## Activity
Every line below from the one with "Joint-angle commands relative" through the one with "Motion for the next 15" should be retyped exactly, both ends included; no other lines and no pictures.

## Exercise material
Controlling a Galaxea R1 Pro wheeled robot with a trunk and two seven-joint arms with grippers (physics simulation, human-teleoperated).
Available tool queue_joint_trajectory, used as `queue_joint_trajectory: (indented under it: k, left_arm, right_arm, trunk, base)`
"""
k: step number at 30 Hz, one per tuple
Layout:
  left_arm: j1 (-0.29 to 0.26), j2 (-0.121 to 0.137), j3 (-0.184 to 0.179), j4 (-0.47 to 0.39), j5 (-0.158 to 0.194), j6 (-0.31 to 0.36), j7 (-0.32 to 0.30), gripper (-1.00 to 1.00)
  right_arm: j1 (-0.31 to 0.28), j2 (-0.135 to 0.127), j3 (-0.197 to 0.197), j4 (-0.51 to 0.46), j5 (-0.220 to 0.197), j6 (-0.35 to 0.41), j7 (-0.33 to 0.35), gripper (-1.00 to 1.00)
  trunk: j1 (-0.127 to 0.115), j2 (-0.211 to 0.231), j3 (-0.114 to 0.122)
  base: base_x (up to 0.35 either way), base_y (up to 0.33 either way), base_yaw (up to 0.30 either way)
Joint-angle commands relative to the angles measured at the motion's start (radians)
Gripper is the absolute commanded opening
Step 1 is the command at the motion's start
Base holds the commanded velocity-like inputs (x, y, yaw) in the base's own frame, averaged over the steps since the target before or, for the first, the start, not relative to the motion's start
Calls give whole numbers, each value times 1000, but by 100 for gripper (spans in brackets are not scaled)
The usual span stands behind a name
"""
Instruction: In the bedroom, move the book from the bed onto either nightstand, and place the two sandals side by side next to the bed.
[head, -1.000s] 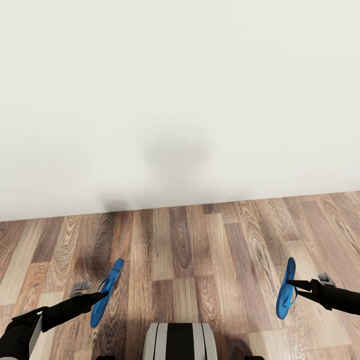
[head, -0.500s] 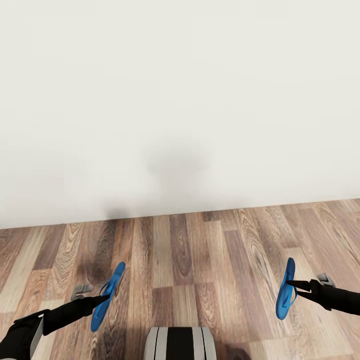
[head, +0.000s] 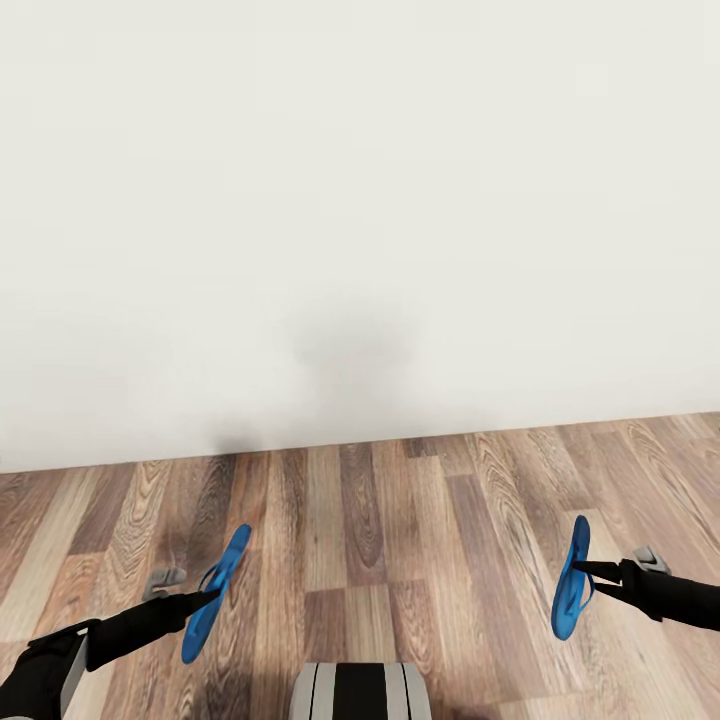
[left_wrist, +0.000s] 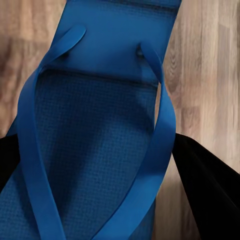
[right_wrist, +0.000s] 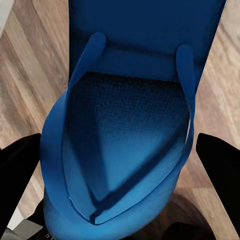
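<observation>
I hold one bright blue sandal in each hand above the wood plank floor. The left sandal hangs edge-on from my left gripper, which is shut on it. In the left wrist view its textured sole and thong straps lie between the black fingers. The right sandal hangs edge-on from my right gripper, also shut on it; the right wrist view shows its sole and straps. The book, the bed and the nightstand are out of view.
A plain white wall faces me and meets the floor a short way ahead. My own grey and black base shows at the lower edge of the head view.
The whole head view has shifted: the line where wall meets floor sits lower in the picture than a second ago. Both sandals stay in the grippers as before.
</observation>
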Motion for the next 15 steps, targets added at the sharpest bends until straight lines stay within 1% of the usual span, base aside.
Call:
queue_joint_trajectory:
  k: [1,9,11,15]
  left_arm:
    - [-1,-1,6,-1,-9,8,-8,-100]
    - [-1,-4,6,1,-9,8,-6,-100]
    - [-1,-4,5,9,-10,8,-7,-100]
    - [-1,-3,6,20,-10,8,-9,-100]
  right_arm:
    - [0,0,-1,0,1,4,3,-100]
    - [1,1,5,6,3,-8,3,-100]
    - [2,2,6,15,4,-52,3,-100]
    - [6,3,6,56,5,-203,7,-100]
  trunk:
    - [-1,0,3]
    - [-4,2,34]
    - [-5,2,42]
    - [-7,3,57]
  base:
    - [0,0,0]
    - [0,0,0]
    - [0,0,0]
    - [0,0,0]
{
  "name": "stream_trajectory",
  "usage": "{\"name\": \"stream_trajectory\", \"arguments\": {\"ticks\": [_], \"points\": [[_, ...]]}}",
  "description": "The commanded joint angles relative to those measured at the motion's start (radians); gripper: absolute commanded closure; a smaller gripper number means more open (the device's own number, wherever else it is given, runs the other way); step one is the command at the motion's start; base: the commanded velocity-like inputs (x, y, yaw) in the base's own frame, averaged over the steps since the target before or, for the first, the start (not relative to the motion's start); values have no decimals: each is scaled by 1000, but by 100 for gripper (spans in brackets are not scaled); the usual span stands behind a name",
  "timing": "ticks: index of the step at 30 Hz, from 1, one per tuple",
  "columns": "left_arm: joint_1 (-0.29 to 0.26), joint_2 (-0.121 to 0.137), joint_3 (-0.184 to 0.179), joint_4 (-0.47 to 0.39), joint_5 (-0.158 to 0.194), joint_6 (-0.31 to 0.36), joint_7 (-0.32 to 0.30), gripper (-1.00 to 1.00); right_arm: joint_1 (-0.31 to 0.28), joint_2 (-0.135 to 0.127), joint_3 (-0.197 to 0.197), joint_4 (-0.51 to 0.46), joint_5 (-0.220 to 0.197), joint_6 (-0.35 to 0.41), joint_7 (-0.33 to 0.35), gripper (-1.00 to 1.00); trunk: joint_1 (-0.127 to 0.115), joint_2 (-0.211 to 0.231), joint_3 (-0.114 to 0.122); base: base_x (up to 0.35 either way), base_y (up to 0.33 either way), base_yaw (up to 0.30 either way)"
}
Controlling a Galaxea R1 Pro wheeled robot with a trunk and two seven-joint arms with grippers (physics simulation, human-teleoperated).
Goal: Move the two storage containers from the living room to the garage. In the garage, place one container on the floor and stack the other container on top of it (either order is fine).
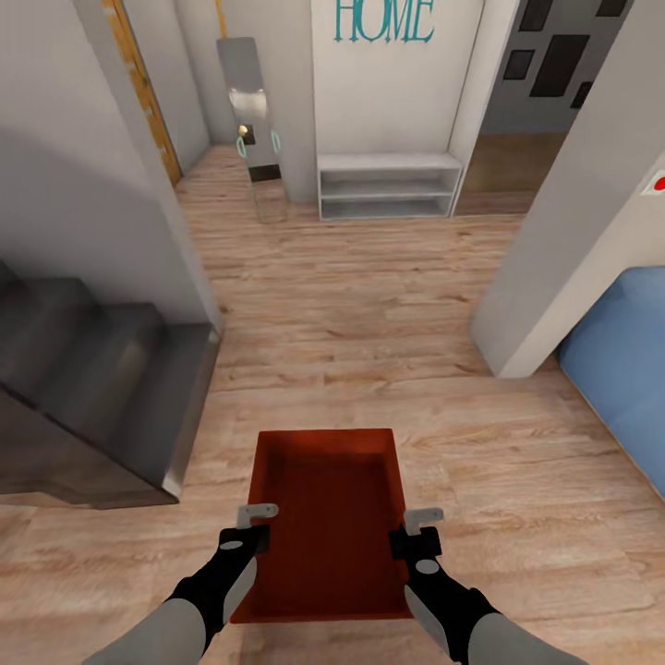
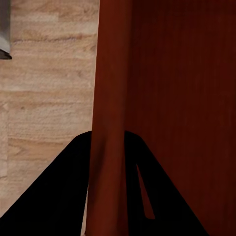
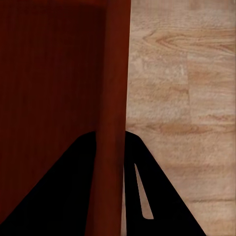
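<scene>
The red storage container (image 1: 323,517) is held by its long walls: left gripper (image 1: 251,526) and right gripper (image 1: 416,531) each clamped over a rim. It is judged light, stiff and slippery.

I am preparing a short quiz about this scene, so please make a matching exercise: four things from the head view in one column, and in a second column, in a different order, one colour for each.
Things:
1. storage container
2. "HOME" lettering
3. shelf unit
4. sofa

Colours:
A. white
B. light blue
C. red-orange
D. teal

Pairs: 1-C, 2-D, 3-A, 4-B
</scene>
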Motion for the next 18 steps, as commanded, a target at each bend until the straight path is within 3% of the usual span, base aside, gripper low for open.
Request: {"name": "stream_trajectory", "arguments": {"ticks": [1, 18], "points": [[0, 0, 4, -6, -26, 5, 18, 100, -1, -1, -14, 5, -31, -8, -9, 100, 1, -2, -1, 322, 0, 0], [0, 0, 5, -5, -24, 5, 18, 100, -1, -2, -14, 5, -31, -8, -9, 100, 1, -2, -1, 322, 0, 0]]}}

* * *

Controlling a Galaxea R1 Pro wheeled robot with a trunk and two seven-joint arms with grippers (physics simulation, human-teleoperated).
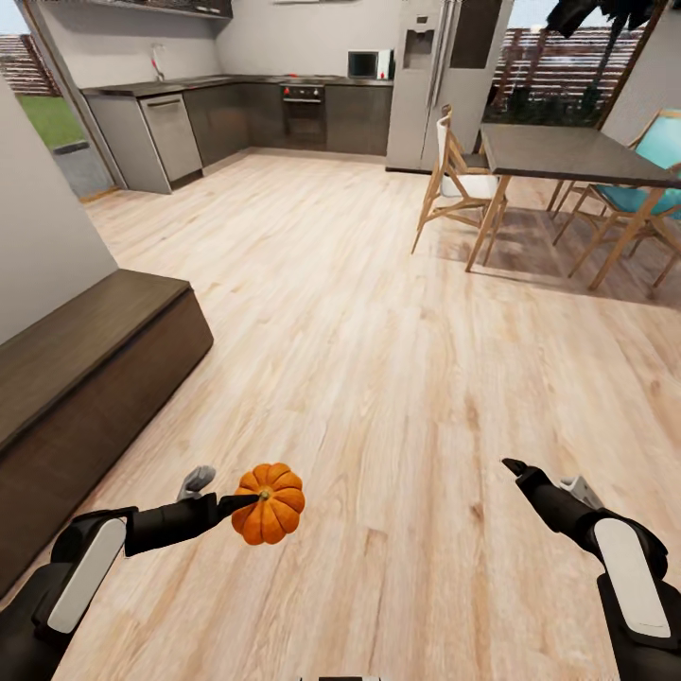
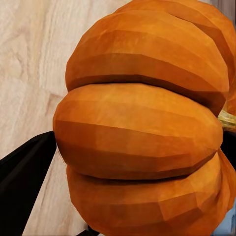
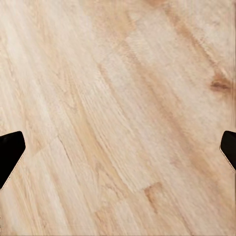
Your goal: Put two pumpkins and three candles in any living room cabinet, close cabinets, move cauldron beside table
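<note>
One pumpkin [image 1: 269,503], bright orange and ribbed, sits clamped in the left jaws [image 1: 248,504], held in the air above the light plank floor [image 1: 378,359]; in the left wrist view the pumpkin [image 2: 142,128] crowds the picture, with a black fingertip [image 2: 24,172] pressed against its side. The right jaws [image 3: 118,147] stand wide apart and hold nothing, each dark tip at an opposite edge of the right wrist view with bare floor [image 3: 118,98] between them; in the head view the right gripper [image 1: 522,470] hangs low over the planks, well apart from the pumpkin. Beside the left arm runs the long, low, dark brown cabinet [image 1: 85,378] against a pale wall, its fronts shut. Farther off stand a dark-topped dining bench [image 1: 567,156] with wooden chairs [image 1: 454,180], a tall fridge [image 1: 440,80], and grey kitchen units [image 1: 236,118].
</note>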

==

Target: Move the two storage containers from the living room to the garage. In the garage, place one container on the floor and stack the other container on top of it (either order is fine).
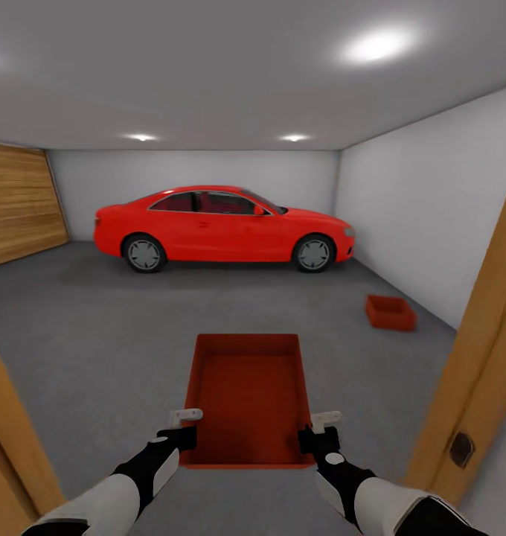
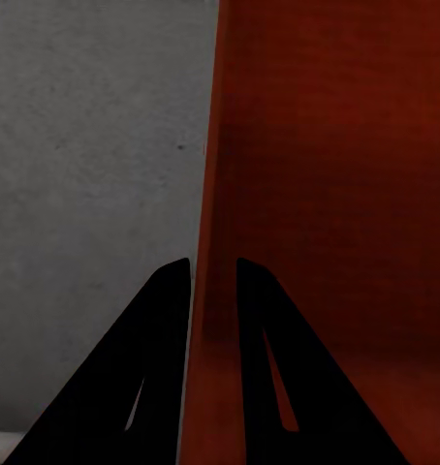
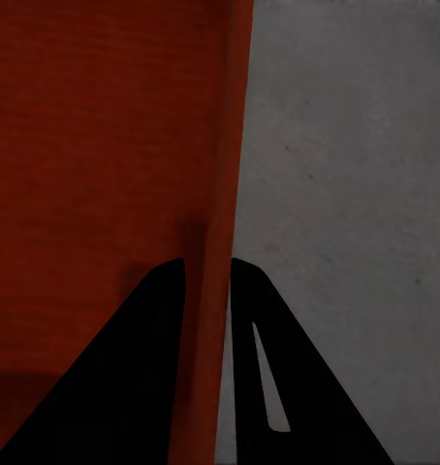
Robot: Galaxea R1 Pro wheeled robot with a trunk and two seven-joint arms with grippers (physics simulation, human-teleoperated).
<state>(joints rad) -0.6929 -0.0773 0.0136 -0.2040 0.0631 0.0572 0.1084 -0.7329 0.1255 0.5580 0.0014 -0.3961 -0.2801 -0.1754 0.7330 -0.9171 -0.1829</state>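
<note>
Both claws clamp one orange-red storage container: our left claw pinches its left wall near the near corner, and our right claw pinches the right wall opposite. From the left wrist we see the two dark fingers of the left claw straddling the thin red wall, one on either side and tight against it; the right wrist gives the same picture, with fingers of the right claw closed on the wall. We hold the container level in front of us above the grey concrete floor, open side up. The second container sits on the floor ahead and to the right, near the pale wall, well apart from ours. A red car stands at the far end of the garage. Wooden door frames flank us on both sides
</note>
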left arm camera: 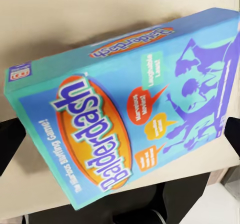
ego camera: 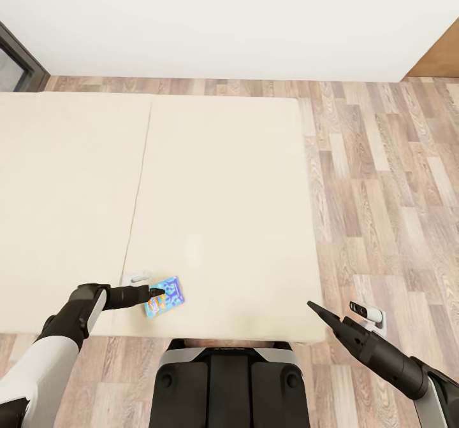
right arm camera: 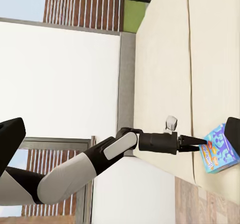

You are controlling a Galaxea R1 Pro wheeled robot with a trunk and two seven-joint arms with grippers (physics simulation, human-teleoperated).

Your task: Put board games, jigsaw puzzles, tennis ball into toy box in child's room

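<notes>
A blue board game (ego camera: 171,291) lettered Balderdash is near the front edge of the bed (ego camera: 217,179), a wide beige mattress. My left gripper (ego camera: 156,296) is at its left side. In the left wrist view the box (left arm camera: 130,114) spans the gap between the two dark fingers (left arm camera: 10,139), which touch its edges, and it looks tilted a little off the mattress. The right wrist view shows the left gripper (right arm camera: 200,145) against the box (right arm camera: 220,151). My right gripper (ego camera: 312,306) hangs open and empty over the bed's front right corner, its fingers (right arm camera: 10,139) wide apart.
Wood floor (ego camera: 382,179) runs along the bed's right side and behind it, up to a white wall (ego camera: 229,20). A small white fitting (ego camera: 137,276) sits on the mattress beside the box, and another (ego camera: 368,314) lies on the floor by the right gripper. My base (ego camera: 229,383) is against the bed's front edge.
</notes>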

## Task result
Joint-angle commands relative to the angles measured at the motion's start (radians)
Gripper is the absolute commanded opening
Step 1 is the command at the motion's start
Base holds the commanded velocity-like inputs (x, y, yaw) in the base's own frame, averaged over the steps since the target before or, for the first, the start, not relative to the motion's start
Calls give whole numbers, each value times 1000, but by 100 for gripper (spans in brackets are not scaled)
The usual span stands behind a name
"""
Instruction: In the bedroom, move the book from the bed onto either nightstand, and place the two sandals side by side next to the bed.
[head, -1.000s] 
[head, -0.500s] 
[head, +0.000s] 
[left_wrist, +0.000s] 
[right_wrist, +0.000s] 
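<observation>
I hold one bright blue sandal in each hand above the wood plank floor. The left sandal hangs edge-on from my left gripper, which is shut on it. In the left wrist view its textured sole and thong straps lie between the black fingers. The right sandal hangs edge-on from my right gripper, also shut on it; the right wrist view shows its sole and straps. The book, the bed and the nightstand are out of view.
A plain white wall faces me and meets the floor a short way ahead. My own grey and black base shows at the lower edge of the head view.
The whole head view has shifted: the line where wall meets floor sits lower in the picture than a second ago. Both sandals stay in the grippers as before.
</observation>
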Motion for the next 15 steps, targets added at the sharpest bends until straight lines stay within 1% of the usual span, base aside.

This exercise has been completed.